§ **Exercise materials**:

-=-=-=-=-

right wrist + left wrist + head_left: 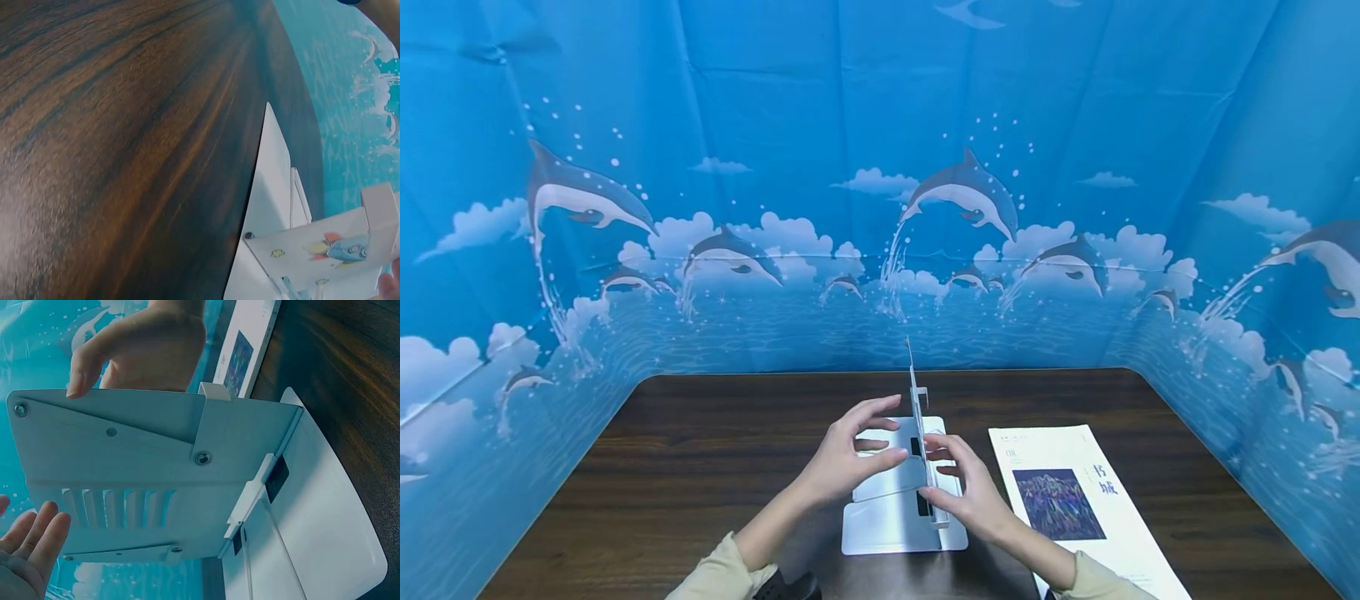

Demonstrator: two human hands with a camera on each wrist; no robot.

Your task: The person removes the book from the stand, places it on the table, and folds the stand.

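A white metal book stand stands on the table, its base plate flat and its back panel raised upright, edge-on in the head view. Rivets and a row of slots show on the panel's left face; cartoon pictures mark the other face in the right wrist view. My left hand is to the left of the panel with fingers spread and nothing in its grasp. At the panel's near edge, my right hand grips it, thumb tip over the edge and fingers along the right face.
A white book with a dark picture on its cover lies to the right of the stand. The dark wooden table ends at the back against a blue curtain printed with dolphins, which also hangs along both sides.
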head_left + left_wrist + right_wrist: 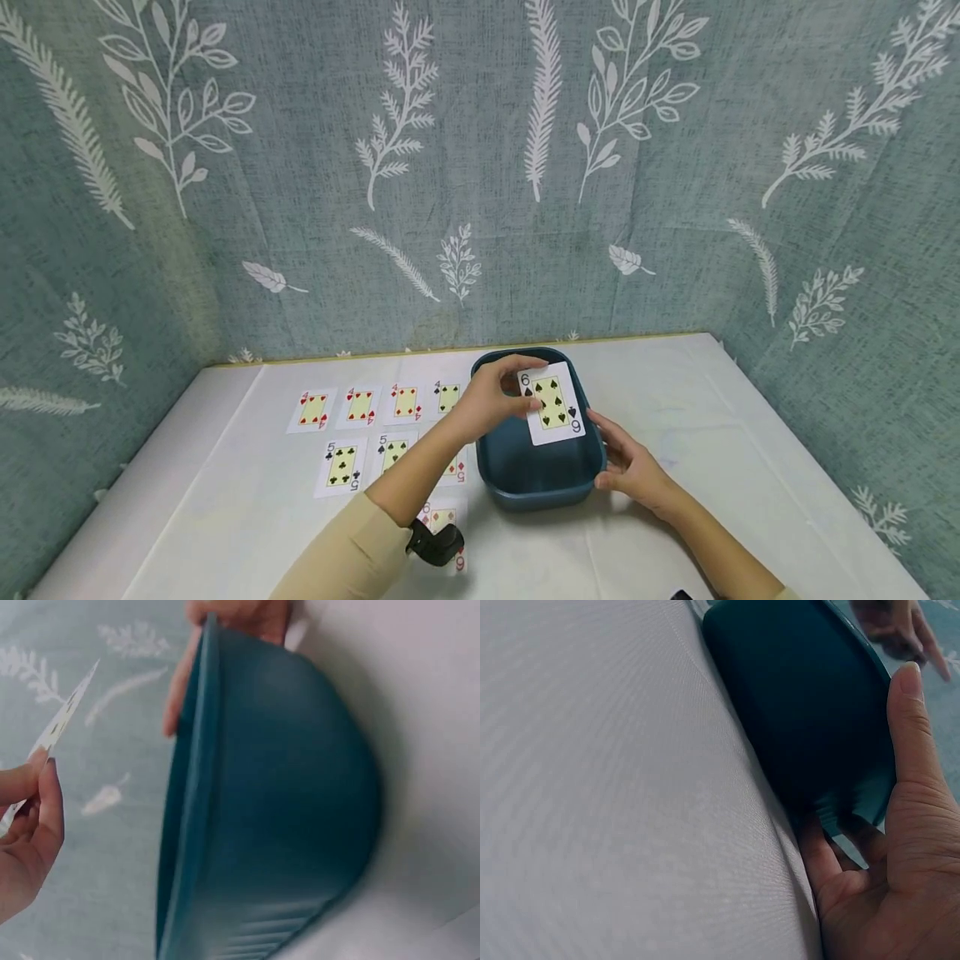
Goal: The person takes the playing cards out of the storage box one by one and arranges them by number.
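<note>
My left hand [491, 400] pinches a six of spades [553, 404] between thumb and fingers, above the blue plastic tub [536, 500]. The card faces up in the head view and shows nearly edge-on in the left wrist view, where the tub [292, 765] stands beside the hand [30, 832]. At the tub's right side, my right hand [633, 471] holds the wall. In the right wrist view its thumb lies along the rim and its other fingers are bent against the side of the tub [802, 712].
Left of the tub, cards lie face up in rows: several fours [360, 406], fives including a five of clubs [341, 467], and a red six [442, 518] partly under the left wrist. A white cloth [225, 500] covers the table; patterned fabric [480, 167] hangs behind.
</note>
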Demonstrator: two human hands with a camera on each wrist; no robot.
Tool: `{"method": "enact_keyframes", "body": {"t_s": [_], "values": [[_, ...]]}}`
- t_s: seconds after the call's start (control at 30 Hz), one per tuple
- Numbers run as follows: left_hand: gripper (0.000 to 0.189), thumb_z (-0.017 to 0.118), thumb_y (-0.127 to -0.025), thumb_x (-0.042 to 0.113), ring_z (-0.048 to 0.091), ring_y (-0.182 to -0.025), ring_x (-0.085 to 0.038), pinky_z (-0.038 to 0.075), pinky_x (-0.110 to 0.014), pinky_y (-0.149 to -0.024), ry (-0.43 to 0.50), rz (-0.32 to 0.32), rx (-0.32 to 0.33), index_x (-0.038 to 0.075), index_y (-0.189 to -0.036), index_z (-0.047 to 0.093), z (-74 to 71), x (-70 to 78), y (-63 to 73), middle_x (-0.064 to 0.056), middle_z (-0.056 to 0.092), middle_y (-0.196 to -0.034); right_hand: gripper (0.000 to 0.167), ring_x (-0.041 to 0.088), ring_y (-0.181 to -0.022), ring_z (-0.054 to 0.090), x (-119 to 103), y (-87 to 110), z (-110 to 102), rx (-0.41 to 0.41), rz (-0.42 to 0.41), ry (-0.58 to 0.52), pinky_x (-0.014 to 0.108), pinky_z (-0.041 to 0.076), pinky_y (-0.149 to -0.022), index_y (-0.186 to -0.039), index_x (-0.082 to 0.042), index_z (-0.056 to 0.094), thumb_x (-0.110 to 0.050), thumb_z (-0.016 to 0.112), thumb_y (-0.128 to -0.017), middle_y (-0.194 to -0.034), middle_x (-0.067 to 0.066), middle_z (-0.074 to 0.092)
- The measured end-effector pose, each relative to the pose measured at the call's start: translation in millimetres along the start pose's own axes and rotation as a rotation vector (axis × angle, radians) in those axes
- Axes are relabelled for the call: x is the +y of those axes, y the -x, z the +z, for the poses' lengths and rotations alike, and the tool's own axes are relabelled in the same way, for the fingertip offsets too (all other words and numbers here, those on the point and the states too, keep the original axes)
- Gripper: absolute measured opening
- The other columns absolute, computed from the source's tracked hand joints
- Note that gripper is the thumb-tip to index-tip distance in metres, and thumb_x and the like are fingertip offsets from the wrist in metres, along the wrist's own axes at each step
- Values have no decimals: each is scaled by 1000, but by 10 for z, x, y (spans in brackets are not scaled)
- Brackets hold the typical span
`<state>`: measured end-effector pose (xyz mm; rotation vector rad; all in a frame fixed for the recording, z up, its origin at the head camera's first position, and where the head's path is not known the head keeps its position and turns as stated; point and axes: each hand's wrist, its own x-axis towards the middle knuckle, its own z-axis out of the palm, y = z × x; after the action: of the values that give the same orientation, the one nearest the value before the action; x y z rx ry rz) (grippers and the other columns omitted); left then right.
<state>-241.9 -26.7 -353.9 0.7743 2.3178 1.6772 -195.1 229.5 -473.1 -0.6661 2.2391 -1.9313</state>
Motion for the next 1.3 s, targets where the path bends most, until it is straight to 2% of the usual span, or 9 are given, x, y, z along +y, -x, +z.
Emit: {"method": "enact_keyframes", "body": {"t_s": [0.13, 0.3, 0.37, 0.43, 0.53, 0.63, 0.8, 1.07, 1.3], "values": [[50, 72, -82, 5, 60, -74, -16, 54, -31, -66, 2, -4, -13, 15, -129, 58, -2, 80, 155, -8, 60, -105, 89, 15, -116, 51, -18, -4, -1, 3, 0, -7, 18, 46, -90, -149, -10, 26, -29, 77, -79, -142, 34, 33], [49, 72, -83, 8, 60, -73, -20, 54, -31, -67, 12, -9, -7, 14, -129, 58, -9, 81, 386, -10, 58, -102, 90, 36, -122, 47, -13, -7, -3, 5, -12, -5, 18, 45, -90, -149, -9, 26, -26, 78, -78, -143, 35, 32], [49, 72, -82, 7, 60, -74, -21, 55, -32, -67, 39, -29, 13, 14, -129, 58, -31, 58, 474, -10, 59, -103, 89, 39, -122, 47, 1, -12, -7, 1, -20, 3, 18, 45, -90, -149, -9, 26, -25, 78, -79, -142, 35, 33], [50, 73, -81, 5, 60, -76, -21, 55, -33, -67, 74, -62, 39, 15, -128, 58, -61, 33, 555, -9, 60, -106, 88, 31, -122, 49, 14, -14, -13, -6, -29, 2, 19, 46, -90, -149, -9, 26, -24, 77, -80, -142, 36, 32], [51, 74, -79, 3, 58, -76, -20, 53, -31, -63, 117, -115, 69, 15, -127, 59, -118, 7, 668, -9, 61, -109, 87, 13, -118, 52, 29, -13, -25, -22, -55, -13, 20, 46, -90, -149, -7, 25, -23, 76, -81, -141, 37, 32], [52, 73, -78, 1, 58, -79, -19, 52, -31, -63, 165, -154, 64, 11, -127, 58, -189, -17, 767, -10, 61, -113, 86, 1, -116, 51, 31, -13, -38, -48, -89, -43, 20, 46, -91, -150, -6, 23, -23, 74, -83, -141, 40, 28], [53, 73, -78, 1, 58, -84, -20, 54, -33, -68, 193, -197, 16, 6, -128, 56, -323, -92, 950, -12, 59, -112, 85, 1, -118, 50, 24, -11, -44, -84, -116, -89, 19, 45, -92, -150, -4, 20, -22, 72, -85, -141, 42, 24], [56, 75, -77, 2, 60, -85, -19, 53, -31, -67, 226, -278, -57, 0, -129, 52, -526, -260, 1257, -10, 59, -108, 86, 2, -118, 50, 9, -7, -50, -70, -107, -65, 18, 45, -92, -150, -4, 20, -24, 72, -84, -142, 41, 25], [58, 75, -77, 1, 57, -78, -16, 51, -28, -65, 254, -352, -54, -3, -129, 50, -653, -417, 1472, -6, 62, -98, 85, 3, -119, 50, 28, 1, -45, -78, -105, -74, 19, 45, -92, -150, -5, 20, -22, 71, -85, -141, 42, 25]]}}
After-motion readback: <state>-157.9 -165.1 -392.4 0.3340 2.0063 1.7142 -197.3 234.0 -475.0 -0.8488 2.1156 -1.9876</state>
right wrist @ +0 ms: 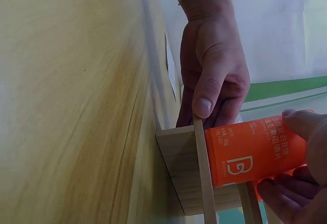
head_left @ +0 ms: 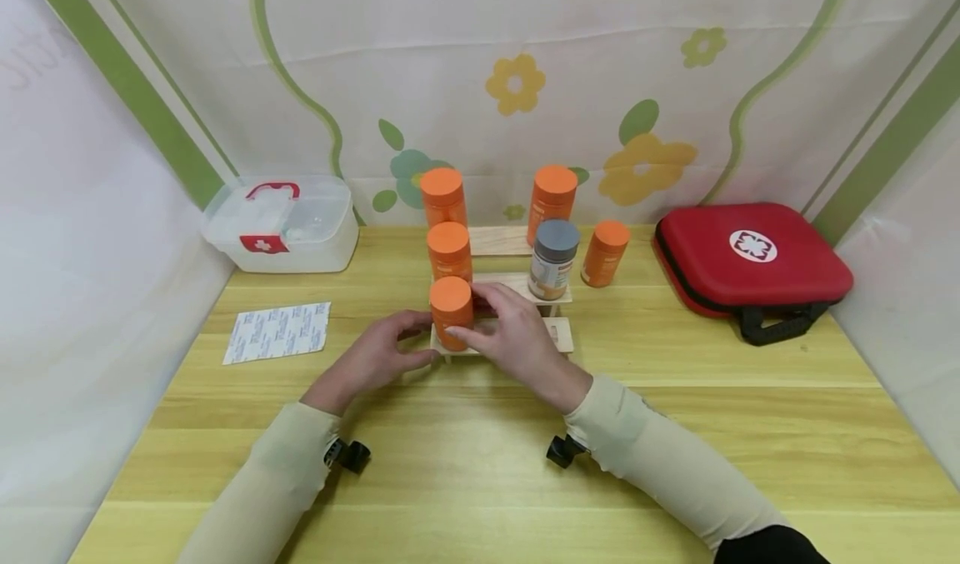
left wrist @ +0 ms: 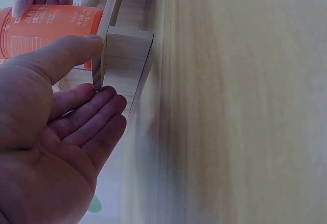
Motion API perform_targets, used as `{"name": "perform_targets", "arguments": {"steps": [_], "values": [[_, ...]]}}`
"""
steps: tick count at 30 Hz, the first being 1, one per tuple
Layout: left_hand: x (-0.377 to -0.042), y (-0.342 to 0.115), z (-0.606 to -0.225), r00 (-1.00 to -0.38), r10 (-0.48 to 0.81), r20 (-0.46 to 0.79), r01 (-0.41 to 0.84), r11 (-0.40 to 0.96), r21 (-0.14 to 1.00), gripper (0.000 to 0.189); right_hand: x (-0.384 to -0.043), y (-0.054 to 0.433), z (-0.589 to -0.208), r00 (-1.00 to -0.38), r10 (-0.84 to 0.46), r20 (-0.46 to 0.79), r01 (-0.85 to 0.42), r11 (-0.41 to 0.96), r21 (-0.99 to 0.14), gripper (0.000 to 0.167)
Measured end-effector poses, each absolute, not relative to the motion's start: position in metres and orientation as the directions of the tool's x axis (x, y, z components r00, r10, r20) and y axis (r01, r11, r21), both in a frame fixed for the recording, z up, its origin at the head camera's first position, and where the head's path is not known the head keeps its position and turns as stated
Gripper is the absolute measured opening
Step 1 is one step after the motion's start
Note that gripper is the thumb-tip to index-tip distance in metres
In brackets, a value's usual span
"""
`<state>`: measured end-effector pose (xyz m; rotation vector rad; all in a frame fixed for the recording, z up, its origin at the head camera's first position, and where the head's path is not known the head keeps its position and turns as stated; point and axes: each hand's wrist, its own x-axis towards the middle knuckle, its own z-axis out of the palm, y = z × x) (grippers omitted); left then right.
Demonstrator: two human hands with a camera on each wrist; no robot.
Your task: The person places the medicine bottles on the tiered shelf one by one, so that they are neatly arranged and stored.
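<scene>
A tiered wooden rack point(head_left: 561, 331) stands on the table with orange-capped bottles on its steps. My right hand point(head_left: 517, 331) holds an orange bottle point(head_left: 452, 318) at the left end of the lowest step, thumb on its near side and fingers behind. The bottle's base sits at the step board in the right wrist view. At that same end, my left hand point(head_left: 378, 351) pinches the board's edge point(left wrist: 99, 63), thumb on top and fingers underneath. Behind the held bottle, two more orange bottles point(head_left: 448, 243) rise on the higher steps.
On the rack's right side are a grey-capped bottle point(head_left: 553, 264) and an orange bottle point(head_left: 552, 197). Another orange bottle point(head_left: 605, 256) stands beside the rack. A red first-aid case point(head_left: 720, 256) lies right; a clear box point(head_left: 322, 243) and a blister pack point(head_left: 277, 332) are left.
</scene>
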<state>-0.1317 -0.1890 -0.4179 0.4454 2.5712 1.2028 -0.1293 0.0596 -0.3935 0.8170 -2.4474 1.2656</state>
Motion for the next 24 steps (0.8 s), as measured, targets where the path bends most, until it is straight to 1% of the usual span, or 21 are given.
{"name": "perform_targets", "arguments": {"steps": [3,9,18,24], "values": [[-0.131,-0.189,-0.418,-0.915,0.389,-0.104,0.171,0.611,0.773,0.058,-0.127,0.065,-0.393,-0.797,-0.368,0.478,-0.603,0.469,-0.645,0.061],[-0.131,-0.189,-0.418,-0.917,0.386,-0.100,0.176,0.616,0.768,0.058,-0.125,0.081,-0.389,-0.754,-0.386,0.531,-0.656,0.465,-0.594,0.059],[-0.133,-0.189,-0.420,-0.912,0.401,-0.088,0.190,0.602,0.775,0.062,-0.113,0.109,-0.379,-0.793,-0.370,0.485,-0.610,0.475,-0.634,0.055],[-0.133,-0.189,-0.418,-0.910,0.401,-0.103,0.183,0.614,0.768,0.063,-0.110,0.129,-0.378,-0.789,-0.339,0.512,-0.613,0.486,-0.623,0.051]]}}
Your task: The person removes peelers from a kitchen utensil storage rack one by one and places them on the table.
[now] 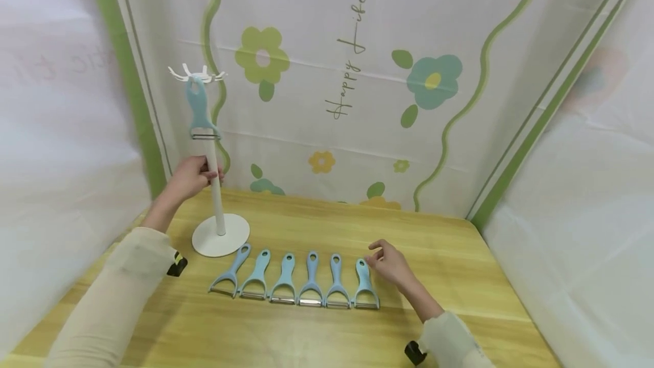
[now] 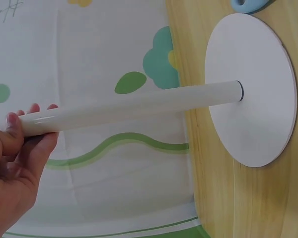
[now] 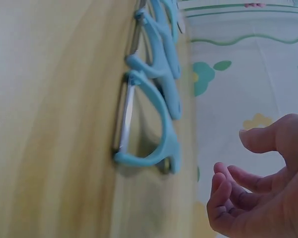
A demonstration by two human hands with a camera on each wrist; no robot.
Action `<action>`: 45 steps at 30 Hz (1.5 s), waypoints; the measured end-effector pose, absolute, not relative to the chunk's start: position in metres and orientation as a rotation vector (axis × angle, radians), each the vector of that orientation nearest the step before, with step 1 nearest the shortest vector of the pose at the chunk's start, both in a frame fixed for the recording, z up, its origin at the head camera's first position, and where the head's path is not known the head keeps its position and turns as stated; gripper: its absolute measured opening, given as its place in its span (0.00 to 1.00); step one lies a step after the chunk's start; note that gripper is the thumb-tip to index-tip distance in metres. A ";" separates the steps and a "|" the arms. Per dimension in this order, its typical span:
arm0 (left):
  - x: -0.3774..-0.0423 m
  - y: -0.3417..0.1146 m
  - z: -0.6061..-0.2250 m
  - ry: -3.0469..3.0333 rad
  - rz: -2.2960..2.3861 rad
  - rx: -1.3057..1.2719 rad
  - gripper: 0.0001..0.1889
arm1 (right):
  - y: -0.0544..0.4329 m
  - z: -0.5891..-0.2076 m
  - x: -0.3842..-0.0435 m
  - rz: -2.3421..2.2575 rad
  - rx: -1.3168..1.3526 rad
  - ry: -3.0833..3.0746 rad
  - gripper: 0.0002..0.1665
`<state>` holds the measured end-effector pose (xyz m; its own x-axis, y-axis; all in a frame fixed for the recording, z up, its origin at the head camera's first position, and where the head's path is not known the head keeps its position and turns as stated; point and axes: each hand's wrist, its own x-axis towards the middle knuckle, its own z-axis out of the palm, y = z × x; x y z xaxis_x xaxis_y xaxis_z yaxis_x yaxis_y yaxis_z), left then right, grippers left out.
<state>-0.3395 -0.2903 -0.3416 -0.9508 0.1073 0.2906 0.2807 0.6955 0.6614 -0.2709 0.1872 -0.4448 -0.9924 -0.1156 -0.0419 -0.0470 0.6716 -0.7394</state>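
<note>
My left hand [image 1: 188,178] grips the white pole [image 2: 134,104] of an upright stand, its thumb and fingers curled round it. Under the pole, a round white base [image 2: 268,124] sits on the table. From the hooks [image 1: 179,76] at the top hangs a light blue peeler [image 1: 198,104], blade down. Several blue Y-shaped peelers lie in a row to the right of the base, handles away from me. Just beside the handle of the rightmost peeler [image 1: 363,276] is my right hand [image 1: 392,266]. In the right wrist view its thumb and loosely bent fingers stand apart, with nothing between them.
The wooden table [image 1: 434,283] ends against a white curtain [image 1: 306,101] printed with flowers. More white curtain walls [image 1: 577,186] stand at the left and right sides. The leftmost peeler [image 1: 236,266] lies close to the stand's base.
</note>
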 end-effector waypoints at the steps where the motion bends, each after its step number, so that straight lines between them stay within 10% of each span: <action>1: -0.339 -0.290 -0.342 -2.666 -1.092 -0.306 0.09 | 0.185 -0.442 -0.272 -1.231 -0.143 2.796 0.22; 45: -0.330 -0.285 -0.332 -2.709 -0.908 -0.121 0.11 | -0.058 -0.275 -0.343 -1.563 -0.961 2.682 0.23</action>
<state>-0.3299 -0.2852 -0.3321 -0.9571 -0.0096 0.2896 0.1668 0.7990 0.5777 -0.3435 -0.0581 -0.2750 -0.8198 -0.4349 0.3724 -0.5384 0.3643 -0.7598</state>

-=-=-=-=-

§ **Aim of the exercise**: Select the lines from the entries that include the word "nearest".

§ **Answer to the exercise**:
`<state>`: measured end-effector pose (xyz mm; rotation vector rad; all in a frame fixed for the recording, z up, its origin at the head camera's first position, and where the head's path is not known the head keeps its position and turns as stated; point and axes: each hand's wrist, its own x-axis towards the middle knuckle, its own z-axis out of the palm, y = z × x; after the action: of the values that give the same orientation, the one nearest the value before the action; x y z rx ry rz) (grippers and the other columns omitted); left then right.
Action `<action>`: 45 steps at 30 Hz (1.5 s), waypoints; the measured end-effector pose, absolute, not relative to the chunk's start: position in metres and orientation as a rotation vector (axis × angle, radians), each the vector of that orientation nearest the step before, with step 1 nearest the shortest vector of the pose at the chunk's start, both in a frame fixed for the recording, z up, its origin at the head camera's first position, and where the head's path is not known the head keeps its position and turns as stated; gripper: its absolute measured opening, given as its place in its span (0.00 to 1.00); step one lies a step after the chunk's start; note that gripper is the thumb-tip to index-tip distance in metres. A ";" separates the steps and a "|" the arms. Per dimension in this order, its typical span:

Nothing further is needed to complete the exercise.